[Entries taken from a collection]
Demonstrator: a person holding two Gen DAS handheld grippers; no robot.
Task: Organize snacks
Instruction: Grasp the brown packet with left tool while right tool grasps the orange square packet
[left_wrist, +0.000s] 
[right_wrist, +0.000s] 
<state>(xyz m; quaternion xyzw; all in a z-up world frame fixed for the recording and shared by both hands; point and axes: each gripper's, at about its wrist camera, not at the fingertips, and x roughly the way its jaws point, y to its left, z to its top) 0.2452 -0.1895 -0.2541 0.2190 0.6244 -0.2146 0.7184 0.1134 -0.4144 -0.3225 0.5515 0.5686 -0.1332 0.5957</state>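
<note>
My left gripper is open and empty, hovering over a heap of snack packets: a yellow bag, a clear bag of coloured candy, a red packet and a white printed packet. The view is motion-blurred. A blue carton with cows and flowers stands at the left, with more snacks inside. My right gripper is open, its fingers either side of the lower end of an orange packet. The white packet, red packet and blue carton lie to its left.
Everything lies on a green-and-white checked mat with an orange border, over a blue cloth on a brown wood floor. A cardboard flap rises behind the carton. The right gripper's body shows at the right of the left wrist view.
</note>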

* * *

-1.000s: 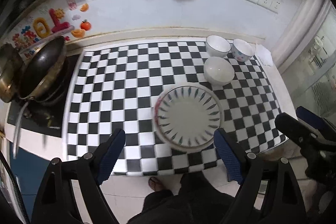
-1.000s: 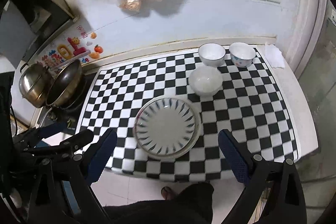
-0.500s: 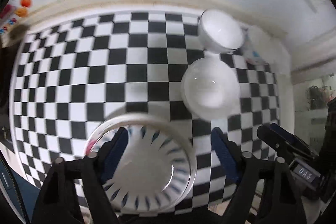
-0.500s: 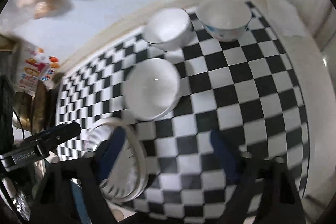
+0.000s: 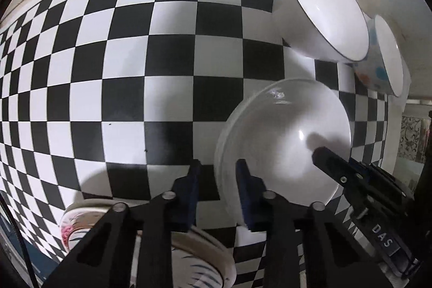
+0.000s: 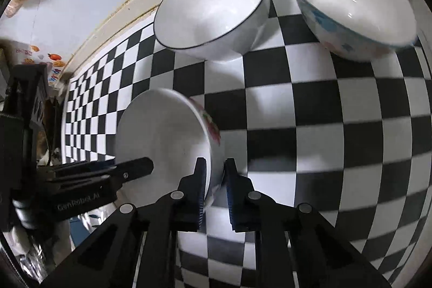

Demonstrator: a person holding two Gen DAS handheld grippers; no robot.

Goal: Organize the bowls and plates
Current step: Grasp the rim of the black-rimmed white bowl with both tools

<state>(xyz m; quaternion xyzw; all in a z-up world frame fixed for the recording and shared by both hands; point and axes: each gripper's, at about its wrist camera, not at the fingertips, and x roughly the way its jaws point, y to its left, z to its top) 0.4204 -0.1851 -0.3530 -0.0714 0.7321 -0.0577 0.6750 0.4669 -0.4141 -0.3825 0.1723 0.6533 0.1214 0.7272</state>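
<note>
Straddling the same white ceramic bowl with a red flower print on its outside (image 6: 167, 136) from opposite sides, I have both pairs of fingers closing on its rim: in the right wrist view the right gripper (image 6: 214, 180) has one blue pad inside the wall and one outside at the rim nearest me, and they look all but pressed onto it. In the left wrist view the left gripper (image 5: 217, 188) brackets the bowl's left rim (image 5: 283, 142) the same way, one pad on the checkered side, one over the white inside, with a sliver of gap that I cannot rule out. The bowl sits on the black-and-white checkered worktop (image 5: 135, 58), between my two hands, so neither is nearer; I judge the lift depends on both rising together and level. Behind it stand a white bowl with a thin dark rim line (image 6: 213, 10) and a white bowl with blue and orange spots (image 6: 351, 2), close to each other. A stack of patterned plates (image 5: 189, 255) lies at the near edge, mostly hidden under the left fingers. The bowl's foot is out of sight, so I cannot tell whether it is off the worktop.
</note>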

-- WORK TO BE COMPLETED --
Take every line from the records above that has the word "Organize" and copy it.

-- SOLUTION --
Task: Organize snacks
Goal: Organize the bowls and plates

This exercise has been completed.